The original llvm generates,

addi    a1, zero, 19
mul     a0, a0, a1
lui     a1, 9
addi    a1, a1, 585
add     a0, a0, a1

And my patch optimizes it to

addi    a0, a0, 1971
addi    a1, zero, 19
mul     a0, a0, a1

The build failure does not related to my changes, today's llvm master branch also has them after running "make check-all"

benshi001 edited the summary of this revision. (Show Details)Jul 4 2020, 1:25 AM
lebedev.ri added inline comments.
llvm/lib/CodeGen/SelectionDAG/DAGCombiner.cpp
15822–15826

You also need a second piece if the puzzle, because we would have
already performed this transform before ever getting here:
https://godbolt.org/z/TE_bzk

You need to add an inverse transform into DAGCombiner.cpp.

For these kinds of patches where you add new tests which show a difference in code quality it's helpful if you can split the tests into a separate patch. You can then add that other patch as a dependency for this one, creating a Stack in Phabricator.
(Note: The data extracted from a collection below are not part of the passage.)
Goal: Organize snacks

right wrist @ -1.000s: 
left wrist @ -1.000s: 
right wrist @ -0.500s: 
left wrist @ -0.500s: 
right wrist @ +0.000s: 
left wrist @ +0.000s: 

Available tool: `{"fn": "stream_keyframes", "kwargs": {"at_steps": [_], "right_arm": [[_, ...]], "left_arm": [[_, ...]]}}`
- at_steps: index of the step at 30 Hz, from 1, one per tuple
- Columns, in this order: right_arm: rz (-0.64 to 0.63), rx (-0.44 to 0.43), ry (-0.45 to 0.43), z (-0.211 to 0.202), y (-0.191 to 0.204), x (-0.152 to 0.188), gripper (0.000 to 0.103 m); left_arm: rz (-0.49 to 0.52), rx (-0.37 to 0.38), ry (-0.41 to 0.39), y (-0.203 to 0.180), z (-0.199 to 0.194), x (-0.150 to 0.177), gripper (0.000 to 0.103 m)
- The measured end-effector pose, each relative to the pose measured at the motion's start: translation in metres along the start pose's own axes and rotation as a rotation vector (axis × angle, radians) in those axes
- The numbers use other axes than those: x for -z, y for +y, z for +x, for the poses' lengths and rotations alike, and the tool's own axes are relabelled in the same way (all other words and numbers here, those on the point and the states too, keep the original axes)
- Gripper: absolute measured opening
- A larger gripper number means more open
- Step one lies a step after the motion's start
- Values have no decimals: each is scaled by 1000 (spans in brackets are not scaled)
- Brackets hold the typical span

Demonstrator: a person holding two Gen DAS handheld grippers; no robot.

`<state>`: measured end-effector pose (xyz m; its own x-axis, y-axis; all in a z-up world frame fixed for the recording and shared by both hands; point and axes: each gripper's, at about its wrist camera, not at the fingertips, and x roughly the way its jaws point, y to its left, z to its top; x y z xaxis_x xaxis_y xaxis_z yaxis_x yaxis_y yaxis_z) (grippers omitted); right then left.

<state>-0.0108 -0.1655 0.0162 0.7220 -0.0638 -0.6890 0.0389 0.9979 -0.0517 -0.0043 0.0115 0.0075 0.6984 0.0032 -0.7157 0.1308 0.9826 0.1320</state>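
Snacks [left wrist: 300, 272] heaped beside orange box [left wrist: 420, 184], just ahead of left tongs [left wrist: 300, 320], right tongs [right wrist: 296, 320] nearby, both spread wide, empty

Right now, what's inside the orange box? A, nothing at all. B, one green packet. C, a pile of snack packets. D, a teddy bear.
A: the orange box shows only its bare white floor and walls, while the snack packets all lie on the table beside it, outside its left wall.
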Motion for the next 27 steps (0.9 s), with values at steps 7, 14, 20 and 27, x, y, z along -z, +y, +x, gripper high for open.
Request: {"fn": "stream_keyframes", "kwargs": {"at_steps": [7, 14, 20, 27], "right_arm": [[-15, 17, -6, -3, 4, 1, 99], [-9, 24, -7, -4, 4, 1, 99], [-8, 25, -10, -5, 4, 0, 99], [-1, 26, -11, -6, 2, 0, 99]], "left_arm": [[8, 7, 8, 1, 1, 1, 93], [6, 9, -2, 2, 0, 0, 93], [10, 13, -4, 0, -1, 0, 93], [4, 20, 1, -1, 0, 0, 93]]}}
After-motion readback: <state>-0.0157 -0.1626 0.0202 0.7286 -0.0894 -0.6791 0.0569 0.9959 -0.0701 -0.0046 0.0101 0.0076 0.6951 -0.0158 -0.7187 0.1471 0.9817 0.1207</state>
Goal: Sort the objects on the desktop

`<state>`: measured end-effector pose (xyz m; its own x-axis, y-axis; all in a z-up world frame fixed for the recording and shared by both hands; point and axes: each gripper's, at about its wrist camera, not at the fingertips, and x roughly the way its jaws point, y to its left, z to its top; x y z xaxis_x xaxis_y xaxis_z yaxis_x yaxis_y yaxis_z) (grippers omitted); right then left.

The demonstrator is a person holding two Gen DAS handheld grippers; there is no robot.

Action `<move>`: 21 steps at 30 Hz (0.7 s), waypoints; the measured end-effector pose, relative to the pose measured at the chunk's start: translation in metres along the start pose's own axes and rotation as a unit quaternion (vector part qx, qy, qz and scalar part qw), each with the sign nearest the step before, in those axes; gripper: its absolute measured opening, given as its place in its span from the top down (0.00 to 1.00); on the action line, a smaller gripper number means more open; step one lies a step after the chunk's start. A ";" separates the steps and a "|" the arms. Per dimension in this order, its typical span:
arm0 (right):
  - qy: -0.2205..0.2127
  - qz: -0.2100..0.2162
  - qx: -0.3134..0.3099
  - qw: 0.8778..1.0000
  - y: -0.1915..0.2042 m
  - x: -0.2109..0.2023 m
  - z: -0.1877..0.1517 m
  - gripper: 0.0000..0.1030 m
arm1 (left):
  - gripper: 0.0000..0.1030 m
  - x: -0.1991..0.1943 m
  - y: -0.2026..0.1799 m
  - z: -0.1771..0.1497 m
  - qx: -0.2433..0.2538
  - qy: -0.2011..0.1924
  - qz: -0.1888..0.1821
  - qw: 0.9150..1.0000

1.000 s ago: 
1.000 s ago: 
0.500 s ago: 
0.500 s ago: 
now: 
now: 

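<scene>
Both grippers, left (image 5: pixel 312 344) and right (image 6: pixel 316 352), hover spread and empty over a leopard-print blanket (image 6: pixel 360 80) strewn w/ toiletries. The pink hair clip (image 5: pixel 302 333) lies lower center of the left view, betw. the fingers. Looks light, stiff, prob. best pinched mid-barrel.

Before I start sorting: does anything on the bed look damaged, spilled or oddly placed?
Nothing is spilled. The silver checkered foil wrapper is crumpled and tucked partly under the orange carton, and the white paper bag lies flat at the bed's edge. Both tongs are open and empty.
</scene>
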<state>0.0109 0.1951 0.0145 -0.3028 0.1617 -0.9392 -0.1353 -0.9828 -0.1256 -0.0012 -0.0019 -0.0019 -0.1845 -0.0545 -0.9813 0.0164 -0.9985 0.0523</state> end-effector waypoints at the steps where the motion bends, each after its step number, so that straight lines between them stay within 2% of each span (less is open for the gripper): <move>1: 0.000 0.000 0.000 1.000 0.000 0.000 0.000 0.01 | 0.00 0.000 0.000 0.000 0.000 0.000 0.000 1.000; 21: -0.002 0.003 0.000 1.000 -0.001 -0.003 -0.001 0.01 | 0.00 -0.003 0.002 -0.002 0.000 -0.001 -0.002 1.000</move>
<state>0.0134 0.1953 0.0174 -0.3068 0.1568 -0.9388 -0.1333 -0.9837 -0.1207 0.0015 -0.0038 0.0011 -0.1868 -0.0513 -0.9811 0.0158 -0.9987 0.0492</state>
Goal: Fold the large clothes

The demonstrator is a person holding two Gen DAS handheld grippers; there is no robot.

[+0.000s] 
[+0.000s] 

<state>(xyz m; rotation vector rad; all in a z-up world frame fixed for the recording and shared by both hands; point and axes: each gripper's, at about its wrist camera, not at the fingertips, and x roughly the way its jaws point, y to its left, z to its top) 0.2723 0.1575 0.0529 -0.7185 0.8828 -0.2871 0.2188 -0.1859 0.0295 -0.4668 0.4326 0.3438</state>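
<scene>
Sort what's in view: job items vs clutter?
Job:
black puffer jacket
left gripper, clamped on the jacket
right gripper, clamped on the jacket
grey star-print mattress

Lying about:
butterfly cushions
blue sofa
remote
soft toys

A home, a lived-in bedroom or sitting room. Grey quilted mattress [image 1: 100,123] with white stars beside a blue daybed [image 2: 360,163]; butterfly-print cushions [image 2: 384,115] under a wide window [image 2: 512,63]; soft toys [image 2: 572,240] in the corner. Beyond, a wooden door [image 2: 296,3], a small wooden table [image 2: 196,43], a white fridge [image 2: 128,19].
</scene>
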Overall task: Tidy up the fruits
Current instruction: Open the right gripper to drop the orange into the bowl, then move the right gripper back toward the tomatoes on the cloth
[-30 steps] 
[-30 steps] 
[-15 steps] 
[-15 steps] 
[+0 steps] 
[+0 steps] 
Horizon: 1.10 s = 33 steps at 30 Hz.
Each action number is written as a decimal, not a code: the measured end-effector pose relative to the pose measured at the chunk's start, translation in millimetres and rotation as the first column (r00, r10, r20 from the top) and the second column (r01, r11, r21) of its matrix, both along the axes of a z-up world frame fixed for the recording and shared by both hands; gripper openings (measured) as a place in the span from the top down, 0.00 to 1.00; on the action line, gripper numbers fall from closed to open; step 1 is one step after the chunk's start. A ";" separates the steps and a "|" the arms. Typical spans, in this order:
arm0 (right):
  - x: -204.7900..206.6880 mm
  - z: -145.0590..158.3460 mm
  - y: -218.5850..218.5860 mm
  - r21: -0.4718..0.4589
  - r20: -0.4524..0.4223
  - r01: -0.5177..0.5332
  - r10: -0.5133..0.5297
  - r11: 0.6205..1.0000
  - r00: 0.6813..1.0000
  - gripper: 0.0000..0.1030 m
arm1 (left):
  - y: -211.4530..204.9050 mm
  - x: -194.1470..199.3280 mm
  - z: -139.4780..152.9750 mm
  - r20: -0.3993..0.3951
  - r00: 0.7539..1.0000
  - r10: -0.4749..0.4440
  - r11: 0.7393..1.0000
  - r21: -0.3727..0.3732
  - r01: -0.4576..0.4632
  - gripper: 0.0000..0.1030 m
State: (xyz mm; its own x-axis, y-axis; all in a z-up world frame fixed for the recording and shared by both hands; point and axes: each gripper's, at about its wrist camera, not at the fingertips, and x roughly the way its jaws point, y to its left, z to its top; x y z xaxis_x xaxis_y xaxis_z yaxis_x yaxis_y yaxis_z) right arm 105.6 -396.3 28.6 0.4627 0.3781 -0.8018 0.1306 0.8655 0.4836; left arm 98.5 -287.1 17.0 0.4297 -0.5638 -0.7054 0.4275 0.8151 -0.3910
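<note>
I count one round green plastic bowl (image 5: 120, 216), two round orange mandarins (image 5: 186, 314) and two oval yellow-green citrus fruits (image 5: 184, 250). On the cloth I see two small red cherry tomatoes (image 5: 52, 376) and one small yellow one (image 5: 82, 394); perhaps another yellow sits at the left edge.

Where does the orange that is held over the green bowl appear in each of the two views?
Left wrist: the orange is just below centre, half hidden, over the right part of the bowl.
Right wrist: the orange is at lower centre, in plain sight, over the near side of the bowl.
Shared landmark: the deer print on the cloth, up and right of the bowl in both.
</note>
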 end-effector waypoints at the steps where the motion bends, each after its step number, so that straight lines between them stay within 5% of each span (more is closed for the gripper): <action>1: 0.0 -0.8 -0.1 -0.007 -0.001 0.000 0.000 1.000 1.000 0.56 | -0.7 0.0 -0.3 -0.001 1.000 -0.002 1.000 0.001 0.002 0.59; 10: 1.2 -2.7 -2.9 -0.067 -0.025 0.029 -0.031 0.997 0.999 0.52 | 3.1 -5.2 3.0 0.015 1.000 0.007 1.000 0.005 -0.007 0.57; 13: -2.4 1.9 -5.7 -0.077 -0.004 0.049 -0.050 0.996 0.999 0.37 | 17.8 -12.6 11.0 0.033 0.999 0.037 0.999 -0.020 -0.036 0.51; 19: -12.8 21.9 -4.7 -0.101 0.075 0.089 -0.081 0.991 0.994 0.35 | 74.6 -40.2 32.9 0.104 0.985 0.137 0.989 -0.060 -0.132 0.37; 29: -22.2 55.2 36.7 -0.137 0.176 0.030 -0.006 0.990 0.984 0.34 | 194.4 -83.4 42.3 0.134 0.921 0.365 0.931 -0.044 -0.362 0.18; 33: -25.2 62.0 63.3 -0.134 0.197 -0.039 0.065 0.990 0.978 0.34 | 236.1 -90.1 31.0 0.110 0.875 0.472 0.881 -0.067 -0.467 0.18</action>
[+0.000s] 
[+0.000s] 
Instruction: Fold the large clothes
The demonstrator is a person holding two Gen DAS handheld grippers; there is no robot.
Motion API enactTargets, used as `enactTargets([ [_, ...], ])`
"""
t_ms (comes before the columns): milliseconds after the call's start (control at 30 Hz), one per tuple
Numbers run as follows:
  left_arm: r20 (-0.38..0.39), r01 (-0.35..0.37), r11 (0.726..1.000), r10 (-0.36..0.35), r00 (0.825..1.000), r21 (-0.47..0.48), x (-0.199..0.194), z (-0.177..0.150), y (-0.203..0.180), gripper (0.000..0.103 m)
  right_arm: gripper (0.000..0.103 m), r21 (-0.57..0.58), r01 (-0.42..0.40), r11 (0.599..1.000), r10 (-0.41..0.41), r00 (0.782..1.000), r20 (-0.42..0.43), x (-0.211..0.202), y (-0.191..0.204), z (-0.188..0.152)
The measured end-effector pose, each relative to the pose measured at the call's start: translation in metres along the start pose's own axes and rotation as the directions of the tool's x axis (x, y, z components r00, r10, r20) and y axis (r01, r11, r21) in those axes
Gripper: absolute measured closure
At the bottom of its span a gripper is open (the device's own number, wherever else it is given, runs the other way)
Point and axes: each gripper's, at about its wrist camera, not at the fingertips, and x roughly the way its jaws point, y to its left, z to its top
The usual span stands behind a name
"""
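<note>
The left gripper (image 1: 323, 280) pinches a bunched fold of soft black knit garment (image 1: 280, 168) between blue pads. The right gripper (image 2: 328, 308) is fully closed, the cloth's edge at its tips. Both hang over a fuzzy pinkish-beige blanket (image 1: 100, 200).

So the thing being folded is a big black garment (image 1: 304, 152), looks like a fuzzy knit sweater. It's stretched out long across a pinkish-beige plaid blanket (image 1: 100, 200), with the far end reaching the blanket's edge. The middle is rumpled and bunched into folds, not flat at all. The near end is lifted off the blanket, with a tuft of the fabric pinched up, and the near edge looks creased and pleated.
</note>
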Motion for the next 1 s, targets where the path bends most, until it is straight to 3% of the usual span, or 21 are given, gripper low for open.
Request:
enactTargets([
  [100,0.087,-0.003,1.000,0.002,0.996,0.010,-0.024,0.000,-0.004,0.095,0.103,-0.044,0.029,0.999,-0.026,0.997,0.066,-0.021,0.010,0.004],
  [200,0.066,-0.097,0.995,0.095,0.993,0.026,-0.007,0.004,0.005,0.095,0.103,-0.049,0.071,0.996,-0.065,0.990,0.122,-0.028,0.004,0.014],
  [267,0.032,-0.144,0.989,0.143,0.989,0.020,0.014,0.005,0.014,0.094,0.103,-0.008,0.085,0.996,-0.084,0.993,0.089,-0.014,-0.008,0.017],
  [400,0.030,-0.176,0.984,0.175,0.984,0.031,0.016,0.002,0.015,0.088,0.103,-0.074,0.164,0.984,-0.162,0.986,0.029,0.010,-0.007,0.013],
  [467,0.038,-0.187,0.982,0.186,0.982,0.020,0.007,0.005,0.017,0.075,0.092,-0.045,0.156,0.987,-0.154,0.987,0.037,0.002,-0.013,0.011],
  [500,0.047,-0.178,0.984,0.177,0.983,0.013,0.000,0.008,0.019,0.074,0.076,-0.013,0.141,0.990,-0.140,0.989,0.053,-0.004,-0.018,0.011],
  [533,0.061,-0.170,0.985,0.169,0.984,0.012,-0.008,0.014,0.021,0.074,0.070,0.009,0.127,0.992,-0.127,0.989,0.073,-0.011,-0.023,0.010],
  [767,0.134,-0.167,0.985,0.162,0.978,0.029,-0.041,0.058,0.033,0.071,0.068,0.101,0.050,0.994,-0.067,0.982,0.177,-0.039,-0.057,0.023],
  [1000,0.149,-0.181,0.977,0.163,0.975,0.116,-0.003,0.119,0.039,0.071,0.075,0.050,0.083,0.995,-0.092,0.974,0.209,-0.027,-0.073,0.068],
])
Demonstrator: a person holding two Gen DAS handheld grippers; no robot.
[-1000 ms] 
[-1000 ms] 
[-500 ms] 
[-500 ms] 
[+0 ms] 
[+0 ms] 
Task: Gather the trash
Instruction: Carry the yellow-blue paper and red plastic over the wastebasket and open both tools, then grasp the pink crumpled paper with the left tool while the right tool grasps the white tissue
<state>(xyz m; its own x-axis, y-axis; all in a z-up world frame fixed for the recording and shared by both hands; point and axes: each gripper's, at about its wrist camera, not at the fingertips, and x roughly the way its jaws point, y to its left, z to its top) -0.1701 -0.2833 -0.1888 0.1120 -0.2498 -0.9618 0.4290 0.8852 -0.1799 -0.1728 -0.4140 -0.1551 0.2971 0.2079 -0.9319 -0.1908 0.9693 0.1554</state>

That way it's easier to see the differences in the generated code.

spatel added inline comments.Jul 4 2020, 8:07 AM
llvm/lib/CodeGen/SelectionDAG/DAGCombiner.cpp
15817–15820

How do we know these constants are not wider than 64-bits?

15822–15826

Right - I asked if the motivation for this was GEP math:
http://lists.llvm.org/pipermail/llvm-dev/2020-July/142979.html
...but I did not see an answer.

If yes, then we should have GEP tests. If not, then this patch isn't enough.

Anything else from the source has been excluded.